ATP Monitors Rulemaking of U.S. Copyright Office 


ATP continues to monitor the U.S. Copyright Office (an agency within the Library of Congress) in regard to the revision of federal regulations that, in the past, allowed test publishers to obtain copyright protections without disclosing actual test items.

“We initially followed-up on information that seemed, at first, to be just rumors. ATP wrote to the Copyright Office and offered to meet with them to discuss how the testing industry could assist in creating new test examination procedures to streamline and modernize the Office and ensure compliance with the statute and regulations. We were assured, at that time, that the Office would be conducting a rulemaking, which we assumed would be a transparent process,” reported ATP Legislative Counsel Alan Thiemann.

“Unfortunately the transparency was a false assumption on our part,” Thiemann noted.

In June the Copyright Office published an Interim Rule [82 Fed. Reg. 26850]  setting out new procedures for handling secure test registrations. which went into effect on July 12, and a Request for Comment period scheduled to end on December 11, 2017.  Along with the Notice, the Office also published a new version of Circular 64, the long-used document describing those secure test registration procedures for the industry.

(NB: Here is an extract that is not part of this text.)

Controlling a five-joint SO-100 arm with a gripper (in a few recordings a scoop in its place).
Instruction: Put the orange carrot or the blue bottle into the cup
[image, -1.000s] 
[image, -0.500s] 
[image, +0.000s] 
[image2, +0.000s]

In an attempt to convince the Copyright Office to withdraw the Interim Rule, the ATP provided the industry with a template letter for testing organizations to use in writing the Register of Copyrights to complain about the Interim Rule and to explain how their computer-based and computer-adaptive tests would be adversely affected by the new rule and procedures which prohibit item banks from being considered for registration under the secure test process.  A number of ATP members sent such letters prior to July 12.  The ATP also submitted an analysis on June 29, showing that the failure to use public notice and comment rules prior to adoption of new rules violates the Administrative Procedure Act, and many federal cases interpreting the APA.  Despite such letters, and inquiries from several US Senators, the Copyright Office refused to hold up the Interim Rule.

“So, the Copyright Office has completely ignored the testing industry and set up its new procedures without any input from the only group using the secure test registration process,” explained Thiemann.

Under the new rule, applicants must, among other things, submit an online application, a redacted copy of the entire test, and a brief questionnaire about the test through the electronic registration system. This procedure will allow the Office to pre-screen an application to determine whether the work qualifies as a secure test. Only applicants whose works qualify will be granted an in-person examination appointment at the Copyright Office. During the appointment, the Office will examine the test as a whole to determine if it contains sufficient copyrightable authorship. The Office will no longer examine databases of items used to create individual secure tests under the special procedure for secure tests.  In short, item banks (and test item databases) will no longer be registered because the applicant cannot present for examination a “complete copy” of the test. 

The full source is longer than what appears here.